Community Surveys and Deliberative Forums: Tools for Informed Citizen Engagement in Local Polic


There are many methods of understanding community opinions and attitudes about a specific policy decision, whether past or pending. The method of surveying depends on financial resources, the timeline to complete the work, the size of the population to be studied, available personnel, and expertise in survey work. While there are many costs associated with community surveys, there is also great benefit including measuring community satisfaction on a particular topic, confirming what may be already known anecdotally, or as a means of
educating both local government officials and the citizenry themselves. Community surveys often sample only a fraction of a total population. A sample is a representative part of a
larger group (be it a neighborhood, ward, or entire municipality) whose opinions or attitudes are studied to gain information about the whole. A survey of the entire population (called a census) is often impractical and unnecessary since, if done correctly, statistical inference can generalize the results of a small sample to a larger population. To begin a community survey, a survey instrument must first be developed.
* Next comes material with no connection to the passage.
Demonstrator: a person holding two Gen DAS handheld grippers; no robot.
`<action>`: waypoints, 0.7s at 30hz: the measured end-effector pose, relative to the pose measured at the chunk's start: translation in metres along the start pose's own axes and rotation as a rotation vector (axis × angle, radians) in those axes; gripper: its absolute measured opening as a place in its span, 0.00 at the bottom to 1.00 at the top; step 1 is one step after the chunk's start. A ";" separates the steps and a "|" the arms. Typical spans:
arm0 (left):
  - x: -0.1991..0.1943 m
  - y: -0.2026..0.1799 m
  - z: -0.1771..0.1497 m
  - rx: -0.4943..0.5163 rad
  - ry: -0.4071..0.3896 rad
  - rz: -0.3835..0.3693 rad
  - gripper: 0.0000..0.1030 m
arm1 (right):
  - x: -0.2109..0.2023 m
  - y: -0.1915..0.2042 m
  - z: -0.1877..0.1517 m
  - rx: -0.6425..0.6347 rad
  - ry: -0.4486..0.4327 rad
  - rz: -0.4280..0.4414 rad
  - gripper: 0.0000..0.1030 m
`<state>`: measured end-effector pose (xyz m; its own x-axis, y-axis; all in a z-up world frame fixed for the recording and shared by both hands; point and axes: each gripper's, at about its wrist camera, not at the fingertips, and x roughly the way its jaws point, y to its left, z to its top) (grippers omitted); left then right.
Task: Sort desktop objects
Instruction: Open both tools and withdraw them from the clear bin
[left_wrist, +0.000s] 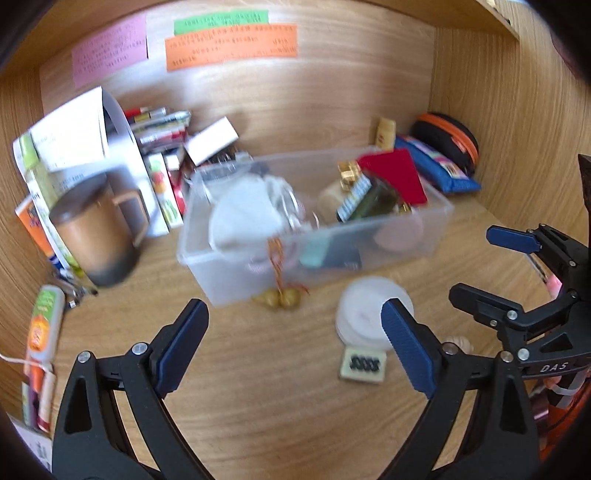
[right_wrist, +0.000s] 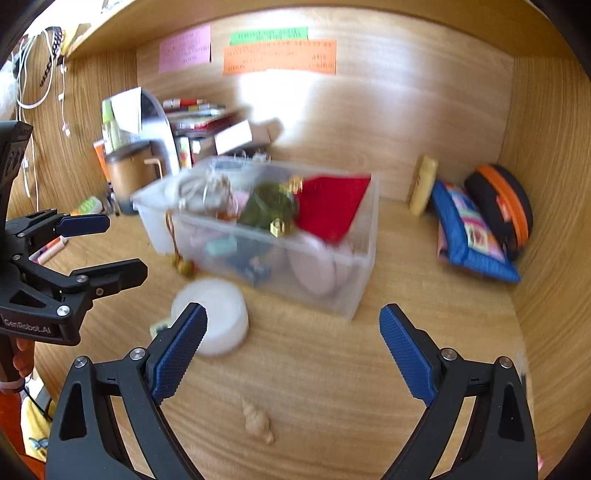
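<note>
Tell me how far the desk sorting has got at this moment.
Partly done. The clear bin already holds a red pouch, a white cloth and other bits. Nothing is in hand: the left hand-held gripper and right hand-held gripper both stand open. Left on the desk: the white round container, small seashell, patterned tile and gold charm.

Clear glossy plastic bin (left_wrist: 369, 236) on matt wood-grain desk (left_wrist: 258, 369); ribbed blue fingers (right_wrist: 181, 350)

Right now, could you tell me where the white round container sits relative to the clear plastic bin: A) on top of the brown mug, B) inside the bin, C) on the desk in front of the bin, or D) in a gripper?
C: the white round container rests on the desk in front of the clear plastic bin.
</note>
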<state>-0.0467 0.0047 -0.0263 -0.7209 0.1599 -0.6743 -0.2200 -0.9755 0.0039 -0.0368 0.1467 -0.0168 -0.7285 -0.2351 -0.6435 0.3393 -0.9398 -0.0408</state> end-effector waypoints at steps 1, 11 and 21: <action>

Use of citizens in the development of this survey can be integral to both the validity of the questions asked as well as a sense of ownership that
citizens may feel over the survey process. Survey instruments can take many forms and depend on the sampling technique to be used but include door-to-door canvassing using a written questionnaire, on‐line survey for those with an internet connection, mail-back questionnaires, or telephone sampling. Each of these techniques has costs and benefits depending on the objective of the survey, sample size, and available resources. With proper training, citizens can also assist with sampling, further legitimating the survey process. Officials should be familiar with sampling techniques or contract the survey work to experts before authorizing citizens to conduct survey work. Critical to a successful survey is minimizing the margin of error, defined as the amount of random sampling error in the survey results. The larger the margin of error, the less faith one should have that the reported results closely represent the entire population. In addition to community surveys, city officials may use a number of other techniques to engage citizens in open and informed conversations about policy issues. This current era marks a more deliberative democratic turn taking place in local governments across the United States. Various deliberative forums are structured in many
ways including citizen juries, electronic town hall meetings, national issues forums, and neighborhood conversations all involving two key elements of deliberative democracy; objective background information and a structured environment for discussing an issue (Cavalier 2009).